= Recorded data =
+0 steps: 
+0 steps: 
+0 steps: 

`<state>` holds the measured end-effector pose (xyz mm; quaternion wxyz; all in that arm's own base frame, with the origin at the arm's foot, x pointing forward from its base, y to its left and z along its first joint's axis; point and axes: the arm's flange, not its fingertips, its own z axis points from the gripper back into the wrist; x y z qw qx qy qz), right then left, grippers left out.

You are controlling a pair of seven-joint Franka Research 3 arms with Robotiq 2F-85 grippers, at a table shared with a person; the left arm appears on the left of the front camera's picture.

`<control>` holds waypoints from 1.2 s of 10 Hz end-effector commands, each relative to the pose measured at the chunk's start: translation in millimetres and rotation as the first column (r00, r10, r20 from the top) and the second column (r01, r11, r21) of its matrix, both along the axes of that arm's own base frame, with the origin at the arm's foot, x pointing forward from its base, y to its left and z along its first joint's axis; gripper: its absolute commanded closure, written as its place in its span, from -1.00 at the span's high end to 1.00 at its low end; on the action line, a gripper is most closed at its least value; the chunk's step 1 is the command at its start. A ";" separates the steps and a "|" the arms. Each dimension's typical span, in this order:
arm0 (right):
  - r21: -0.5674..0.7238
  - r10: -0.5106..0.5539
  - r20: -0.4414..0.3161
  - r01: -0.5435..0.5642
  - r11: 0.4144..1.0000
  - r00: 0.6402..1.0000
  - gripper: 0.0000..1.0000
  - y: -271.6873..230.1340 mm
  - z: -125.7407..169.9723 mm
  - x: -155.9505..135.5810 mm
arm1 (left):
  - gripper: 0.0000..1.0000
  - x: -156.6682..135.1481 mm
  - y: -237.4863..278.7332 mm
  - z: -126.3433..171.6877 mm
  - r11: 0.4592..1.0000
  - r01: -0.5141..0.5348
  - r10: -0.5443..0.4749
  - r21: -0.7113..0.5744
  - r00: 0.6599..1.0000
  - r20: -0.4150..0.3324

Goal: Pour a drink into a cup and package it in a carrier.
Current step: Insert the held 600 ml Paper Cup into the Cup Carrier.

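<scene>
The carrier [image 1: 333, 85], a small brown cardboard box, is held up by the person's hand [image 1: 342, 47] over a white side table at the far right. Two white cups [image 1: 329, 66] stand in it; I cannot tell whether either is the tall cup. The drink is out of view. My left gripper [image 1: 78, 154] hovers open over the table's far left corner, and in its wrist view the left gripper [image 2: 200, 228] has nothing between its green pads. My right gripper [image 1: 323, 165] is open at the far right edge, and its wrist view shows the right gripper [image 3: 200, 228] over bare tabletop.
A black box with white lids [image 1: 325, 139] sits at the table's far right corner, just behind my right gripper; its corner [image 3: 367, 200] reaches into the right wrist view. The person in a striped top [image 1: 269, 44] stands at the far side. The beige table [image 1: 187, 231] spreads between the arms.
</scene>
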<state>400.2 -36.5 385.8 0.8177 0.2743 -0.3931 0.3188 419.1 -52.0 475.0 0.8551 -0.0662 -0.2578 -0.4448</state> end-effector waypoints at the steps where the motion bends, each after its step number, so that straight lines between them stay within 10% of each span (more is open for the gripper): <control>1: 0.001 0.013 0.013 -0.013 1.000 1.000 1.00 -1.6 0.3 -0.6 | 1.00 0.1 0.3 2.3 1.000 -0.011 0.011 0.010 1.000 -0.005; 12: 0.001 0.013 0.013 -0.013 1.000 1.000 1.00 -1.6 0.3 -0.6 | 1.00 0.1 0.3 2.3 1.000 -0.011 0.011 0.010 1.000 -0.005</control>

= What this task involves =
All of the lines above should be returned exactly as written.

= Final answer =
+0 steps: 
+0 steps: 
+0 steps: 

`<state>` holds the measured end-effector pose (xyz mm; quaternion wxyz; all in that arm's own base frame, with the origin at the arm's foot, x pointing forward from its base, y to its left and z along its first joint's axis; point and axes: the arm's flange, not its fingertips, its own z axis points from the gripper back into the wrist; x y z qw qx qy qz), right then left, grippers left out.

You are controlling a pair of seven-joint Franka Research 3 arms with Robotiq 2F-85 grippers, at a table shared with a person; the left arm appears on the left of the front camera's picture.

`<control>` holds waypoints from 1.2 s of 10 Hz end-effector commands, each relative to the pose measured at the chunk's start: translation in millimetres and rotation as the first column (r00, r10, r20 from the top) and the second column (r01, r11, r21) of its matrix, both along the axes of that arm's own base frame, with the origin at the arm's foot, x pointing forward from its base, y to its left and z along its first joint's axis; gripper: its absolute commanded closure, written as its place in its span, from -1.00 at the span's high end to 1.00 at its low end; on the action line, a gripper is most closed at its least value; the chunk's step 1 is the command at its start. A ";" separates the steps and a "|" the arms. Each dimension's typical span, in this order:
arm0 (right):
  - r21: -0.5674..0.7238
  - r10: -0.5106..0.5539
  - r20: -0.4414..0.3161
  - r01: -0.5435..0.5642
  - r11: 0.4144..1.0000
  - r00: 0.6402..1.0000
  - gripper: 0.0000..1.0000
  - y: -271.6873..230.1340 mm
  - z: -125.7407..169.9723 mm
  - x: -155.9505..135.5810 mm
arm1 (left):
  - gripper: 0.0000..1.0000
  - x: -156.6682..135.1481 mm
  - y: -237.4863..278.7332 mm
  - z: -126.3433..171.6877 mm
  - r11: 0.4592..1.0000
  - r01: -0.5141..0.5348
  - r10: -0.5443..0.4749
  - r21: -0.7113..0.5744
  - r00: 0.6599..1.0000
  - r20: -0.4150..0.3324

Goal: Pour a drink into a cup and package it in a carrier.
Current step: Insert the held 600 ml Paper Cup into the Cup Carrier.

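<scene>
The carrier [image 1: 333, 85], a small brown cardboard box, is held up by the person's hand [image 1: 342, 47] over a white side table at the far right. Two white cups [image 1: 329, 66] stand in it; I cannot tell whether either is the tall cup. The drink is out of view. My left gripper [image 1: 78, 154] hovers open over the table's far left corner, and in its wrist view the left gripper [image 2: 200, 228] has nothing between its green pads. My right gripper [image 1: 323, 165] is open at the far right edge, and its wrist view shows the right gripper [image 3: 200, 228] over bare tabletop.
A black box with white lids [image 1: 325, 139] sits at the table's far right corner, just behind my right gripper; its corner [image 3: 367, 200] reaches into the right wrist view. The person in a striped top [image 1: 269, 44] stands at the far side. The beige table [image 1: 187, 231] spreads between the arms.
</scene>
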<state>400.2 -36.5 385.8 0.8177 0.2743 -0.3931 0.3188 419.1 -52.0 475.0 0.8551 -0.0662 -0.2578 -0.4448</state> end-effector waypoints at the steps where the motion bends, each after its step number, so that straight lines between them stay within 10% of each span (more is open for the gripper): <control>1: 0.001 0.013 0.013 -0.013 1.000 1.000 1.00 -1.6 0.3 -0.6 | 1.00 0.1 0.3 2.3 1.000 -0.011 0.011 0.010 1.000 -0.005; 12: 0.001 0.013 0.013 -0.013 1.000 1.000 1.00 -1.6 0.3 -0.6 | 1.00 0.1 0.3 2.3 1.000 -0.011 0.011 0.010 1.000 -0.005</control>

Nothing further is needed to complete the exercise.